• [Your instructions]:
When you restate the data, keep every word as it is and drop the images.

Input data Start Marker

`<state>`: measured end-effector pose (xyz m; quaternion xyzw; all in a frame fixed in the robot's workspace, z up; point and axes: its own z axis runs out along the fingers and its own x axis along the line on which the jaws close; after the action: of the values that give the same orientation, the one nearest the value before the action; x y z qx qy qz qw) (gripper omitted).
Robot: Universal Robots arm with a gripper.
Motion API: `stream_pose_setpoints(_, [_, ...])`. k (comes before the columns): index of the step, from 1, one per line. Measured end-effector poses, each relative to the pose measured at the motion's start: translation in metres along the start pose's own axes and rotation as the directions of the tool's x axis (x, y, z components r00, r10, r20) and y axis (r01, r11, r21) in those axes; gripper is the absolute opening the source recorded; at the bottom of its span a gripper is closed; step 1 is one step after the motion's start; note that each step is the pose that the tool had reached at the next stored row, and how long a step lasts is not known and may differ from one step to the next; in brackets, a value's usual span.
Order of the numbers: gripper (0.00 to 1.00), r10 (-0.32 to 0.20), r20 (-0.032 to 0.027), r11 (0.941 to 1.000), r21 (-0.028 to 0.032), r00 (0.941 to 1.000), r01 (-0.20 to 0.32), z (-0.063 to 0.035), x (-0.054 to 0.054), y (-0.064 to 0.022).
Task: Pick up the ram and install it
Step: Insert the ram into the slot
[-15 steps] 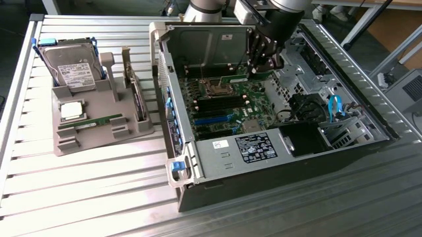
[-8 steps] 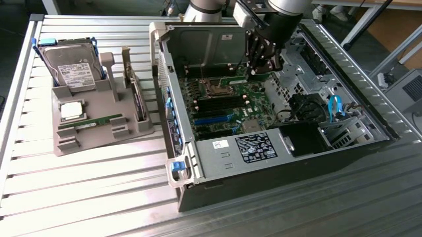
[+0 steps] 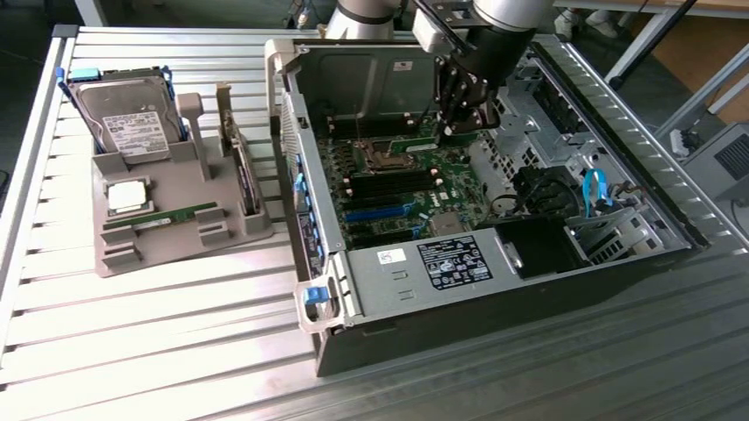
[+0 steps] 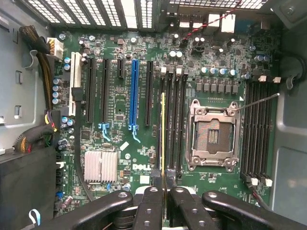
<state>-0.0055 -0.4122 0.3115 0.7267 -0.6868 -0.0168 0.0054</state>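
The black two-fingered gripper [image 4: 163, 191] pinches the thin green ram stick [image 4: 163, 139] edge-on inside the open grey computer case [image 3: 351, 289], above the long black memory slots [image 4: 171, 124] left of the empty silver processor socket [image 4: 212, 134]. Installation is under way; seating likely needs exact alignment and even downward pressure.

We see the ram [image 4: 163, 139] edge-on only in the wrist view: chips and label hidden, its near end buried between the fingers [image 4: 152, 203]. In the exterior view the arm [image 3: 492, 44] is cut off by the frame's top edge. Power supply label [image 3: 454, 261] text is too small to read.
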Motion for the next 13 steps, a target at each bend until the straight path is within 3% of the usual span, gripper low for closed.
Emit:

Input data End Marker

• [Output for this task]:
`<state>`: measured end-effector pose (xyz m; quaternion xyzw; all in a frame fixed in the robot's workspace, z up; point and axes: its own z axis runs out along the fingers and its own x axis along the line on which the jaws close; after the action: of the values that give the same orientation, the one nearest the value before the action; x y z qx qy qz qw) (gripper omitted).
Robot: Universal Robots arm with a gripper.
Motion API: `stream_pose_setpoints(_, [_, ...])`. k (comes before the columns): index of the step, from 1, one per line. Measured end-effector poses, each relative to the pose measured at the motion's start: translation in metres along the start pose's own axes and rotation as the directions of the tool's x axis (x, y, z components r00, r10, r20) and y axis (r01, r11, r21) in those axes; gripper is the absolute opening the source recorded; at the bottom of its span a gripper is closed; step 1 is one step after the motion's start; note that each step is the pose that the tool had reached at the next stored row, and how long a step lasts is not known and may differ from one step to the next; in brackets, a value's usual span.
Order of the numbers: gripper (0.00 to 1.00), r10 (-0.32 to 0.20), r20 (-0.032 to 0.027), r11 (0.941 to 1.000), r21 (-0.028 to 0.032), r00 (0.941 to 1.000), r01 (-0.20 to 0.32), z (-0.063 to 0.035), x (-0.054 to 0.054), y (-0.064 to 0.022).
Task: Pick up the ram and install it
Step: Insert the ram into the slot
[-15 steps] 
[-8 steps] 
[+0 steps] 
[+0 steps] 
<state>-0.0055 -0.4122 0.3115 0.7267 -0.6868 -0.0168 0.0054</state>
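The black two-fingered gripper [image 4: 163, 191] pinches the thin green ram stick [image 4: 163, 139] edge-on inside the open grey computer case [image 3: 351, 289], above the long black memory slots [image 4: 171, 124] left of the empty silver processor socket [image 4: 212, 134]. Installation is under way; seating likely needs exact alignment and even downward pressure.

We see the ram [image 4: 163, 139] edge-on only in the wrist view: chips and label hidden, its near end buried between the fingers [image 4: 152, 203]. In the exterior view the arm [image 3: 492, 44] is cut off by the frame's top edge. Power supply label [image 3: 454, 261] text is too small to read.
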Motion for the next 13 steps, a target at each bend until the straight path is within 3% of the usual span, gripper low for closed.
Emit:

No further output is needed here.